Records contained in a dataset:
■ ■ ■ ■ ■
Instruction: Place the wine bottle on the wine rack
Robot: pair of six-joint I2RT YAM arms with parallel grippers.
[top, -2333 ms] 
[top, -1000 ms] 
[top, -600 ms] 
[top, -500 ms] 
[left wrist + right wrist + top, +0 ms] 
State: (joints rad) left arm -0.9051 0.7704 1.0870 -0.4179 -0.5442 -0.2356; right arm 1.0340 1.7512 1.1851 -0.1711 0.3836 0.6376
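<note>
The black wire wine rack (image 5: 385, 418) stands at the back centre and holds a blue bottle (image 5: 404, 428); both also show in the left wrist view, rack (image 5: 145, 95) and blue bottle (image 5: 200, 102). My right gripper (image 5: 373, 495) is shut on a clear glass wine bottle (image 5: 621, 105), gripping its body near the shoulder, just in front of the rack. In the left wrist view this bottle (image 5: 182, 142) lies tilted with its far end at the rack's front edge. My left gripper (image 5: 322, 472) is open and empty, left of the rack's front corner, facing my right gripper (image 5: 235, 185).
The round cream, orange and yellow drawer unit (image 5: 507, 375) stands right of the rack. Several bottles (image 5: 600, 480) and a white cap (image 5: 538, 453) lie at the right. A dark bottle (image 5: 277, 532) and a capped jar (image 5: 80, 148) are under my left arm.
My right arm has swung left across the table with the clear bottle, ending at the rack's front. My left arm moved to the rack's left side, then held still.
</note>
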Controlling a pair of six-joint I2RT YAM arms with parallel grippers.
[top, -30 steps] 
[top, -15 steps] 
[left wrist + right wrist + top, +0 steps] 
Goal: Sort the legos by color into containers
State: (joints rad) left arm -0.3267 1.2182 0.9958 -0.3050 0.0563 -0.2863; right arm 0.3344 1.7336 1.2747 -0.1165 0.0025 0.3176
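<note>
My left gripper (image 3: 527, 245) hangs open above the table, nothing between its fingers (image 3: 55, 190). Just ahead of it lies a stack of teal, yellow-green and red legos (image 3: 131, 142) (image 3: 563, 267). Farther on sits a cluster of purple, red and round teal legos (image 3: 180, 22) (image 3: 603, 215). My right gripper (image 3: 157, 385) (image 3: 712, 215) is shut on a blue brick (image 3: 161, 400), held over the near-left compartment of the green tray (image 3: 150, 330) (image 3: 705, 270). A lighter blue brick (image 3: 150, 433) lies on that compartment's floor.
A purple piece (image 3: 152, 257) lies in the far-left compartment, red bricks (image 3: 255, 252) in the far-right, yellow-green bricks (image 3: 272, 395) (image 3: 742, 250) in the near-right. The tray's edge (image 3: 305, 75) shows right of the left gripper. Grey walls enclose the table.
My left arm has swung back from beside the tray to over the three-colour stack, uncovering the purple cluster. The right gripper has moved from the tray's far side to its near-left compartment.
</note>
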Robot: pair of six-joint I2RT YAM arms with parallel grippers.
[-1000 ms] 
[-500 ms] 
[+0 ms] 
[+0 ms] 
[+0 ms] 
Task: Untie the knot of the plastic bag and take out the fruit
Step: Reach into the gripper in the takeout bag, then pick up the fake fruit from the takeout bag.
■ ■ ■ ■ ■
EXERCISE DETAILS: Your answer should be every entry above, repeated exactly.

ANSWER TO THE EXERCISE:
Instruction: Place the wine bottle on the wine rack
Robot: pair of six-joint I2RT YAM arms with parallel grippers.
[top, -2333 ms] 
[top, -1000 ms] 
[top, -600 ms] 
[top, -500 ms] 
[left wrist + right wrist + top, +0 ms] 
State: (joints rad) left arm -0.9051 0.7704 1.0870 -0.4179 -0.5442 -0.2356; right arm 1.0340 1.7512 1.1851 -0.1711 0.3836 0.6376
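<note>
The black wire wine rack (image 5: 385, 418) stands at the back centre and holds a blue bottle (image 5: 404, 428); both also show in the left wrist view, rack (image 5: 145, 95) and blue bottle (image 5: 200, 102). My right gripper (image 5: 373, 495) is shut on a clear glass wine bottle (image 5: 621, 105), gripping its body near the shoulder, just in front of the rack. In the left wrist view this bottle (image 5: 182, 142) lies tilted with its far end at the rack's front edge. My left gripper (image 5: 322, 472) is open and empty, left of the rack's front corner, facing my right gripper (image 5: 235, 185).
The round cream, orange and yellow drawer unit (image 5: 507, 375) stands right of the rack. Several bottles (image 5: 600, 480) and a white cap (image 5: 538, 453) lie at the right. A dark bottle (image 5: 277, 532) and a capped jar (image 5: 80, 148) are under my left arm.
My right arm has swung left across the table with the clear bottle, ending at the rack's front. My left arm moved to the rack's left side, then held still.
</note>
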Controlling a pair of six-joint I2RT YAM arms with parallel grippers.
[top, -30 steps] 
[top, -15 steps] 
[left wrist + right wrist + top, +0 steps] 
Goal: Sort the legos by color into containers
State: (joints rad) left arm -0.3267 1.2182 0.9958 -0.3050 0.0563 -0.2863; right arm 0.3344 1.7336 1.2747 -0.1165 0.0025 0.3176
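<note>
My left gripper (image 3: 527, 245) hangs open above the table, nothing between its fingers (image 3: 55, 190). Just ahead of it lies a stack of teal, yellow-green and red legos (image 3: 131, 142) (image 3: 563, 267). Farther on sits a cluster of purple, red and round teal legos (image 3: 180, 22) (image 3: 603, 215). My right gripper (image 3: 157, 385) (image 3: 712, 215) is shut on a blue brick (image 3: 161, 400), held over the near-left compartment of the green tray (image 3: 150, 330) (image 3: 705, 270). A lighter blue brick (image 3: 150, 433) lies on that compartment's floor.
A purple piece (image 3: 152, 257) lies in the far-left compartment, red bricks (image 3: 255, 252) in the far-right, yellow-green bricks (image 3: 272, 395) (image 3: 742, 250) in the near-right. The tray's edge (image 3: 305, 75) shows right of the left gripper. Grey walls enclose the table.
My left arm has swung back from beside the tray to over the three-colour stack, uncovering the purple cluster. The right gripper has moved from the tray's far side to its near-left compartment.
</note>
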Robot: pair of six-joint I2RT YAM arms with parallel grippers.
[-1000 ms] 
[-500 ms] 
[+0 ms] 
[+0 ms] 
[+0 ms] 
Task: Untie the knot of the plastic bag and take out the fruit
Step: Reach into the gripper in the takeout bag, then pick up the fake fruit from the takeout bag.

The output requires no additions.